# Help disabling onboard sound card



## 18seconds (Aug 5, 2006)

Recently upgraded to a 5.1 system, the onboard sound card doesn't support this so I've bought an internal Creative 5.1 card. To disable it so far, I've uninstalled SoundMAX from add/remove programs and disabled the Media Audio Controller which popped up afterwards. 

In device manager, left under Sound, video and game controlles, I now have:
Audio Codecs
Legacy Audio Drivers
Legacy Video Capture Devices
Logitech Mic (Communicate STX)
Media Control Devices
Standard Game Port
Video Codecs

Do I need to disable any of these?

I have also been told to disable the onboard sound card on the BIOS - however, I have forgotten how to access it. I'm using an Asus mother board and I've tried tapping Del during the whole boot phase but this hasn't accessed it as I hope it would. What do I need to do to access it?

Thanks


----------



## koala (Mar 27, 2005)

You need to disable onboard sound in BIOS. If you look at the bottom of the screen when you switch on, it should tell you which key to use (usually Delete) and which BIOS you have.

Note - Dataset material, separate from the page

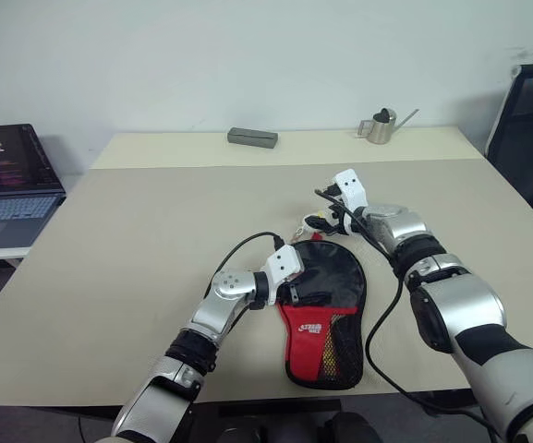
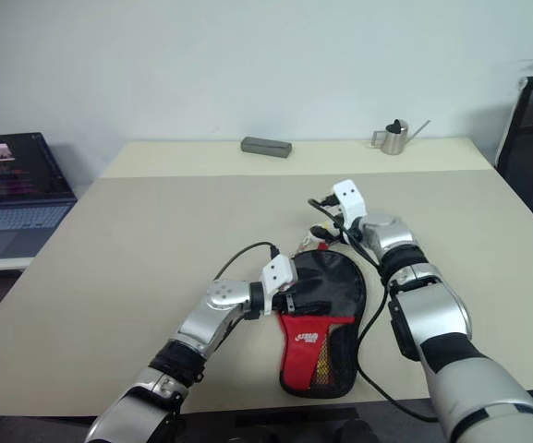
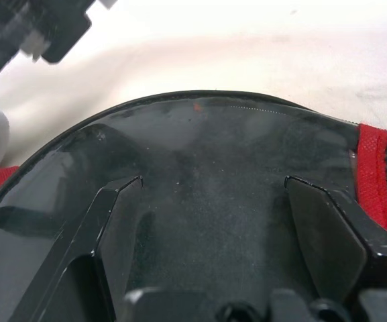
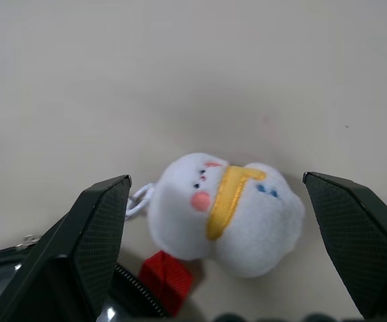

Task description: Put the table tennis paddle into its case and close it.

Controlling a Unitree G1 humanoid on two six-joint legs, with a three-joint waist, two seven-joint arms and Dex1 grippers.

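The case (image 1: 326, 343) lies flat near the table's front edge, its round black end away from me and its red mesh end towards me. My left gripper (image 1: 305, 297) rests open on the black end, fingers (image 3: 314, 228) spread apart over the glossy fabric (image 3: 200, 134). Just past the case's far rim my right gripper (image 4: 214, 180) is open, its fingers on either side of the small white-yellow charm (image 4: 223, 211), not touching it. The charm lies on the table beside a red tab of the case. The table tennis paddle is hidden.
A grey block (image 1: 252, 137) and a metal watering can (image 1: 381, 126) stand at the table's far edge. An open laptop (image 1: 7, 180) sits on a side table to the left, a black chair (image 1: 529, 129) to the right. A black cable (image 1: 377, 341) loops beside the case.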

See if any of these key combinations work for you... http://www.techsupportforum.com/showpost.php?p=565373&postcount=8


----------



## 18seconds (Aug 5, 2006)

Managed to fix it without going into the BIOS but I'll bear those in mind if I get any future conflicts.

Thanks


----------



## koala (Mar 27, 2005)

Can you tell us what you did to fix it? It might help others with the same problem. Thanks


----------



## 18seconds (Aug 5, 2006)

I was frustrated with my key combinations not working to access the BIOS so I tried putting the new sound card in without disabling the onboard one. It worked so I guess disabling it in Device Manager and rebooting was enough.

The mobo is an A7V600-X for future reference.


----------